Por fim, Hegenberg (2003) fala de como Winnicot visualiza o borderline. Para Winnicot (citado
por Hegenberg, 2003) seria devido a não constituição do self que viria a sensação de vazio e falta de
sentido da vida, resultando em tédio e depressão. Para que o self se constitua, seria necessário um
ambiente suficientemente bom. Dessa forma, Winnicot (1969, citado por Hegenberg, 2003) afirma que
“relacionar-se pode ser com um objeto subjetivo, ao passo que o usar implica que o objeto faz parte da
realidade externa. Pode-se observar a seguinte seqüência: 1. O sujeito se relaciona com o objeto; 2. O
objeto está em processo de ser descoberto, em vez de ser colocado no mundo pelo sujeito; 3. O sujeito
destrói o objeto; 4. o objeto sobrevive à destruição; 5. O sujeito pode usar o objeto”.
O borderline não teria tido um ambiente suficientemente bom, logo não seria capaz de destruir o
objeto e de usá-lo depois, ficando preso na dependência anaclítica com objetos subjetivos, sem
relacionamentos com pessoas reais e sem conseguir se sentir real, pois seu self não estaria constituído.
Cabe ressaltar que o self, neste caso, não seria o ego, seria a pessoa que sou, que seria somente eu.
Considerações finais
Poderia dizer, que ao final deste trabalho, vários autores procuram explicar o que é borderline
ou estado-limite. Talvez ainda não se possa dizer com certeza, mas para mim, muitos dos apontamentos
anteriores fizeram grande sentido. Digo isso a partir dos aspectos que pude observar no contato com
esses pacientes durante o estágio de Psicopatologia. Entre eles a dificuldade destes em lidar com
frustrações, além da superficialidade de seus relacionamentos, na maioria conturbados, parecendo
dificultar a formação de um vínculo. As demandas de apoio e atenção destes sentidas na transferência
causaram em mim em alguns momentos o sentimento de esgotamento, mostrando o quanto é
importante tentar entender o porquê desta dependência.
Referências
BECK, A.; Freeman, A. & cols. (1993). Terapia Cognitiva Comportamental dos Transtornos de
Personalidade. Porto Alegre: Artes Médicas.

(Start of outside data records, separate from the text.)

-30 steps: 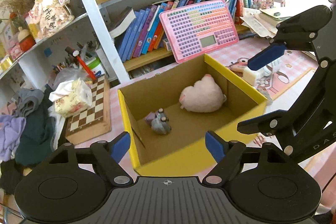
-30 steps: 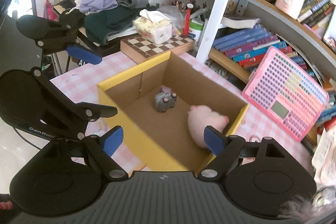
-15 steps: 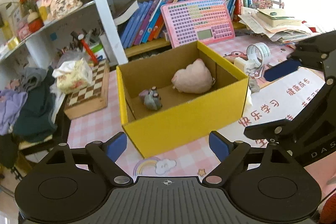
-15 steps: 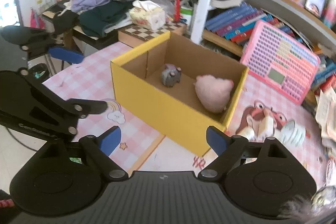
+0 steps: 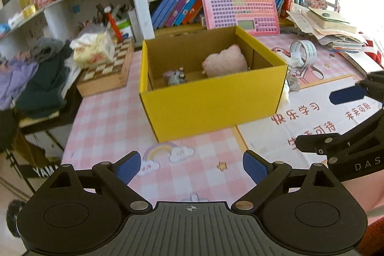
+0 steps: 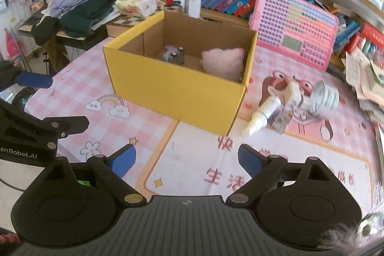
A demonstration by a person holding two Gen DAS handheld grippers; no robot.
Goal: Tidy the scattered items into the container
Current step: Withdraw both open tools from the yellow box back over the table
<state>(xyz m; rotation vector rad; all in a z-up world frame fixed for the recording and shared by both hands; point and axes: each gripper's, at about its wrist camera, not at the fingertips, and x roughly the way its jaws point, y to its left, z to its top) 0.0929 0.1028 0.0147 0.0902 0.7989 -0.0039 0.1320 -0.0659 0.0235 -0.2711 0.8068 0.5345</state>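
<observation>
Both grippers have drawn back from the yellow cardboard box (image 5: 213, 97), which a second ago filled the near view and now sits farther off on the pink checked tablecloth (image 5: 108, 121). Its outer walls are smooth yellow, its inside plain brown corrugated board, and its top is open. Inside lie a fluffy pink plush (image 5: 225, 62) toward the right and a small grey toy (image 5: 174, 76) toward the left, apart from each other. Just right of the box, on the cloth, lie a white plastic bottle (image 6: 261, 115), a roll of tape (image 6: 324, 94) and a small crumpled grey piece (image 6: 279, 121), clustered close together. The left gripper (image 5: 192, 166) hovers over the near cloth, its blue-padded fingers wide apart and holding nothing. The right gripper (image 6: 186, 161) does likewise, fingers spread and empty. Behind the box a pink keyboard toy (image 5: 241, 8) leans against a row of books (image 5: 177, 4), and a wooden chessboard box (image 5: 108, 71) with a tissue pack (image 5: 92, 48) on it stands to the far left.
</observation>
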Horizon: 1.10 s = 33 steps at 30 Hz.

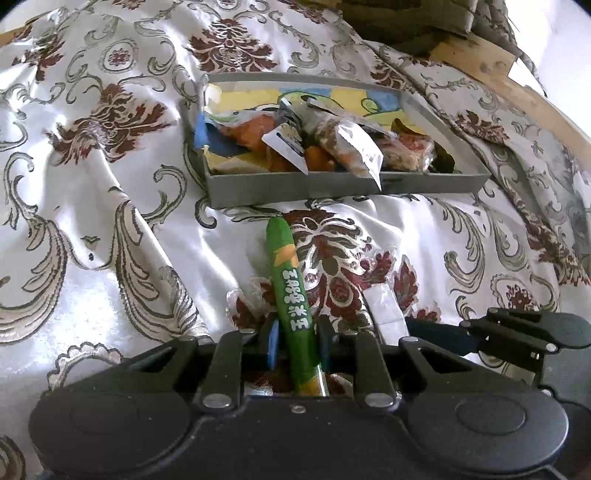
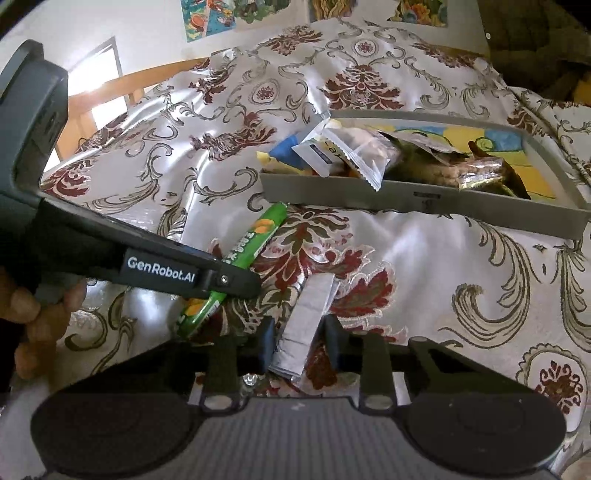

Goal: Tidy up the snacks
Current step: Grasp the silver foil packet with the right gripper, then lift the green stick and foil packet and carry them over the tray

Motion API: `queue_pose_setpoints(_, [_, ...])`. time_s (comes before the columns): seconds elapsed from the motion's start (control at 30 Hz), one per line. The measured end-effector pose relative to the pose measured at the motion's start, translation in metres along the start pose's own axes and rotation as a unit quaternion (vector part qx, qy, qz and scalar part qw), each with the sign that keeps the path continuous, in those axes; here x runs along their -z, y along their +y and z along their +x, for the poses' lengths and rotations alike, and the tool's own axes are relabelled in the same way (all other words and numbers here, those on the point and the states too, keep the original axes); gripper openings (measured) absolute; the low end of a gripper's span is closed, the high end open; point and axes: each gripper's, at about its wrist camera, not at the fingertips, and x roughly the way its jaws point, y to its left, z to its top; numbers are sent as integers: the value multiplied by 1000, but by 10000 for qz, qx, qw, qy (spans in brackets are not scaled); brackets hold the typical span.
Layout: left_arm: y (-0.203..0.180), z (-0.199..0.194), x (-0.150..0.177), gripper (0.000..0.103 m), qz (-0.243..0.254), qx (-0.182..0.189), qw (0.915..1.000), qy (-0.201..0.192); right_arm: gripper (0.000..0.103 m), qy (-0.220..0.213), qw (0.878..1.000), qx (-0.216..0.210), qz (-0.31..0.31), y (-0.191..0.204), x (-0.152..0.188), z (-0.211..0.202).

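Observation:
A green snack stick [image 1: 286, 273] lies on the patterned cloth, pointing toward the grey tray [image 1: 332, 188]. My left gripper [image 1: 299, 341] is shut on its near end. Just to its right lies a flat silver packet [image 2: 308, 314], and my right gripper [image 2: 299, 343] is shut on it, one pad on each long edge. In the right wrist view the left gripper's arm crosses over the green stick [image 2: 264, 229]. The tray [image 2: 406, 199] holds several wrapped snacks [image 2: 354, 155], one white wrapper hanging over its front wall.
A floral satin cloth [image 1: 110, 184] covers the surface in loose folds. A wooden edge [image 1: 517, 85] runs along the far right. A hand [image 2: 40, 314] holds the left gripper's handle. Posters [image 2: 207, 18] hang on the back wall.

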Motion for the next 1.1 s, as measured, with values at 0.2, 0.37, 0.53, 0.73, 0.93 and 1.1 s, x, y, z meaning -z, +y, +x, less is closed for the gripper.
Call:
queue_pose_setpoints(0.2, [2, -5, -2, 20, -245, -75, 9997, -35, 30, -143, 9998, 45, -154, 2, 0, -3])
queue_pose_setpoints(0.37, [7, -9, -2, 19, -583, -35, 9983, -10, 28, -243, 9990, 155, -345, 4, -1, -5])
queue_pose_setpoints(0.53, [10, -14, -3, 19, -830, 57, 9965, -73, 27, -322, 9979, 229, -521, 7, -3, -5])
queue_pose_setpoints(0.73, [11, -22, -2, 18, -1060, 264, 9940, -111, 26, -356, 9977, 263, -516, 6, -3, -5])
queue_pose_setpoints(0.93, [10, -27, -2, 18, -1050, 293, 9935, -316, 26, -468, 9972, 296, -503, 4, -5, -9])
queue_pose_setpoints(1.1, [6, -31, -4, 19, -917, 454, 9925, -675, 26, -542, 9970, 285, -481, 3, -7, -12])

RANGÉ, B. (2001). Psicoterapias Cognitivo-Comportamentais – Um Diálogo com a


Psiquiatria. São Paulo: Artmed.

HEGENBERG, M. (2003). Borderline: Clínica Psicanalítica. São Paulo: Casa do Psicólogo.

CID-10 (1992). Classificação de Transtornos Mentais e de Comportamento da CID-10. Porto


Alegre: Artes Médicas, 1993.

DSM-IV (1994). Manual de Diagnóstico e Estatísticas das Perturbações Mentais. Lisboa:


Climepsi, 1996.

KENBERG, O. (1995). Transtornos Graves de Personalidade. Porto Alegre: Artes Médicas.